Atatürk, sporla olan ilgisini kurdurduğu Muhafız kıtasının kulübü olan Muhafızgücü’nün çalışmalarını izlemekle sürdürüyordu. Muhafız komutanı ve Muhafızgücü başkanı, uzun yıllarda Türkiye İdman Cemiyetleri İttifakı ikinci başkanlığını da yürüten İsmail Hakkı Tekçe, Atatürk’ün tam 15 yıl spor danışmanlığını da yapmıştır.
Atatürk kurduğu cumhuriyet devrinde, spor konusunda bütün bilgi ve görüşleri İsmail Hakkı Tekçe’den edinmiş ve yine onun aracılığı ile emir ve direktifler vermiştir.
Muhafızgücü’nün, Ankara’da bugün Tandoğan Meydanı olan yerde bulunan İstiklâl sahasında yapılan spor karşılaşmalarını Atatürk izlemekten hoşlanıyor ve bu sahaya sık sık geliyordu. 
Hürriyet gazetesi tarafından 1974 yılında yayınlanan “Atatürk Albümü’nün 142 inci sayfasında “İlk Stad” başlığı altında şunları okumaktayız:
“Muhafız birliğinden iki erin boğuştuğunu görmüştü, sondu:
- Ne yapıyorsunuz?..
— Oyun oynuyoruz komutanım.
— Ne oyunu?
— Asker oyunu.
— Nedir asker oyunu?
— Güreş komutanım.
Çok hoşuna gitmişti. Bütün spor dallarına önem veriyordu.”

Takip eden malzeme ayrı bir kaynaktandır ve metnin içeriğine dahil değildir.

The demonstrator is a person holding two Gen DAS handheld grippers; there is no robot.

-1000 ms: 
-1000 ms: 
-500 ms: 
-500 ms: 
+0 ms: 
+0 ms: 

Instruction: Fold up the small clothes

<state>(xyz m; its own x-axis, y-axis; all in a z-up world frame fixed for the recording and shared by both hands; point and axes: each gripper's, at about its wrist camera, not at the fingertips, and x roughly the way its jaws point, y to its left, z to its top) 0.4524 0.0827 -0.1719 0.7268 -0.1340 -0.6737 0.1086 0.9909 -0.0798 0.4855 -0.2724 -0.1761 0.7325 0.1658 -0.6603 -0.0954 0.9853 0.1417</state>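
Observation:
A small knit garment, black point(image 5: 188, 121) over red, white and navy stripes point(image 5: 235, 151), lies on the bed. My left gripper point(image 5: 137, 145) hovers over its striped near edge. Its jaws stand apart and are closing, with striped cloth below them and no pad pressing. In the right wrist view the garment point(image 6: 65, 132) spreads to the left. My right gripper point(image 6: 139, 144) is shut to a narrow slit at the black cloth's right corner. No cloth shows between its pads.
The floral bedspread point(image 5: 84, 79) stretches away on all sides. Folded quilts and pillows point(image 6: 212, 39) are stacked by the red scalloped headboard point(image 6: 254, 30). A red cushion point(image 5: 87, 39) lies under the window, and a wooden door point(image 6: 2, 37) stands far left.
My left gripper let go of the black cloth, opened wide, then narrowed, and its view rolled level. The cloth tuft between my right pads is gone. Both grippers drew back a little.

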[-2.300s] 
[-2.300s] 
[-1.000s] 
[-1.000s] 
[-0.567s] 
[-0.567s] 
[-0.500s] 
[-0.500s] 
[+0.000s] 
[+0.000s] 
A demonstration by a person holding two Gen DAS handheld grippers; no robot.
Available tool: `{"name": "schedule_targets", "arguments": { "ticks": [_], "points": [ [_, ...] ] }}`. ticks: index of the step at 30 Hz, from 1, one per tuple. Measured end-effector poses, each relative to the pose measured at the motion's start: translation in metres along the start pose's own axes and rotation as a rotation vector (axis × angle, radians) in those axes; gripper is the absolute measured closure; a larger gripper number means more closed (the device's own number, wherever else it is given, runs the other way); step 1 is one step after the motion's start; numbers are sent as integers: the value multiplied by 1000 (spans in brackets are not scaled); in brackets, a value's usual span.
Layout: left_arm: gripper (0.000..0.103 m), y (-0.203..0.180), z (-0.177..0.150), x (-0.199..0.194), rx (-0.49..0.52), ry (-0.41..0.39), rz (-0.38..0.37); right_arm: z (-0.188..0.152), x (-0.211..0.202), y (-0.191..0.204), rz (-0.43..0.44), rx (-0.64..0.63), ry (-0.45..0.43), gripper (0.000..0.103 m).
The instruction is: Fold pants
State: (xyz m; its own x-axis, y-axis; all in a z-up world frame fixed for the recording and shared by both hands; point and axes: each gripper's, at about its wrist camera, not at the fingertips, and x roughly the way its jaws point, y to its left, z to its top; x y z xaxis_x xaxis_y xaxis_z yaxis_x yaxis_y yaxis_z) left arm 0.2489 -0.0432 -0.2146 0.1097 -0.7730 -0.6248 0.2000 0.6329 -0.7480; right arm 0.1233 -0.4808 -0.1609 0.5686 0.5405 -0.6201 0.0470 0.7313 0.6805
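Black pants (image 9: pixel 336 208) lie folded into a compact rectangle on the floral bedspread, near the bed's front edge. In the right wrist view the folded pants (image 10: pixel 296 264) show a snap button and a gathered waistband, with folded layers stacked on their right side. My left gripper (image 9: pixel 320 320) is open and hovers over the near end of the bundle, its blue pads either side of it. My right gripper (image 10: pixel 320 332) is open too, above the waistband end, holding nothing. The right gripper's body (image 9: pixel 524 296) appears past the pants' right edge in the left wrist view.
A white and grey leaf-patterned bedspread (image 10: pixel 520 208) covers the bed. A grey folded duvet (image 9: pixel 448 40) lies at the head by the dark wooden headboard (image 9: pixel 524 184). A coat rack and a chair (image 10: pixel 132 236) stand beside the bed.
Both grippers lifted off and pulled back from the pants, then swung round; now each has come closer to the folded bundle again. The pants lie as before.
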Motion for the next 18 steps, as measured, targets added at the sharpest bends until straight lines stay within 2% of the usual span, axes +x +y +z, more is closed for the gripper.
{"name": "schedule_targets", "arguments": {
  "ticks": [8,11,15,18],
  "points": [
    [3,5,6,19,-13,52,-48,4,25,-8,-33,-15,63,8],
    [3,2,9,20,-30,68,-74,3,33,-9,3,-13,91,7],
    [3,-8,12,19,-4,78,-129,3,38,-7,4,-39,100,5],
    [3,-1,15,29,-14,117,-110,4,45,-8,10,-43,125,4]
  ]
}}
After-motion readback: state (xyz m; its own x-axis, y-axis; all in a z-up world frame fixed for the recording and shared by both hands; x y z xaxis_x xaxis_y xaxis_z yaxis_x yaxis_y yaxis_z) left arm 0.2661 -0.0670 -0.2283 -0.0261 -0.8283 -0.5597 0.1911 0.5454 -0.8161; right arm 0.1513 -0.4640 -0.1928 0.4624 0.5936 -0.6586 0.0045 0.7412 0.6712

Cumhurbaşkanlığı Muhafız Alayı’nın bu spora verdiği büyük önem ile zaman zaman Türk sporunda kuvvetli bir Muhafızgücü doğmuştur. Ancak, meydana gelen spor kadroları silâhaltında bulunan tamamı milli oyunculara dayanmakta olduğundan devamlı bir başarı sağlayabilmesi silâhaltına alınacak elemanların değerleriyle mümkün olabilecektir.
Muhafızgücü Spor Kulübü'nün faaliyette bulunduğu bazı branşlardan, basketbol de 1973–1974 sezonunda Türkiye Şampiyonu, Futbol’da 1927 ve 1957 yılında Türkiye Amatör Şampiyonu, Voleybol de 1974–1975 sezonunda Türkiye Şampiyonu, Binicilik’de Türkiye ve uluslararası şampiyonluklarını sayabiliriz.
Faaliyetlerde bulunduğu süre içersinde Muhafızgücü ile Askeri Güçlerin Türkiye Liglerinde Türk Sporuna sağladığı fayda da, askere giden milli sporcularımızın form tutabilme imkânlarını sağlamıştır.
En bereketli bir spor kaynağı olan kahraman ordumuz saflarında spora karşı gösterilen ilgiyi şükranla karşılamak gerekir. Ancak, bu arada özellikle Askeri Lise ve Harp okullarımızın yeni elemanlar yetiştirmek yolunda gösterecekleri gayretle Türk Sporunda hakiki manada fayda sağlayacaklarına da inanıyorum.
Kahraman ordumuz saflarından kuvvetli kadrolar çıkartıp unutulmaz yıldızları Türk Sporuna armağan eden değerli kumandan ve subayları burada takdir ve minnetle anarken o kuvvetli kadrolarıyla çeşitli yıllarda katıldıkları Ordulararası Dünya Şampiyonası turnuvalarında Türk Sporunun yüzünü ağartıcı sonuçlar alan Takımlarımızı da şükranla anıyorum.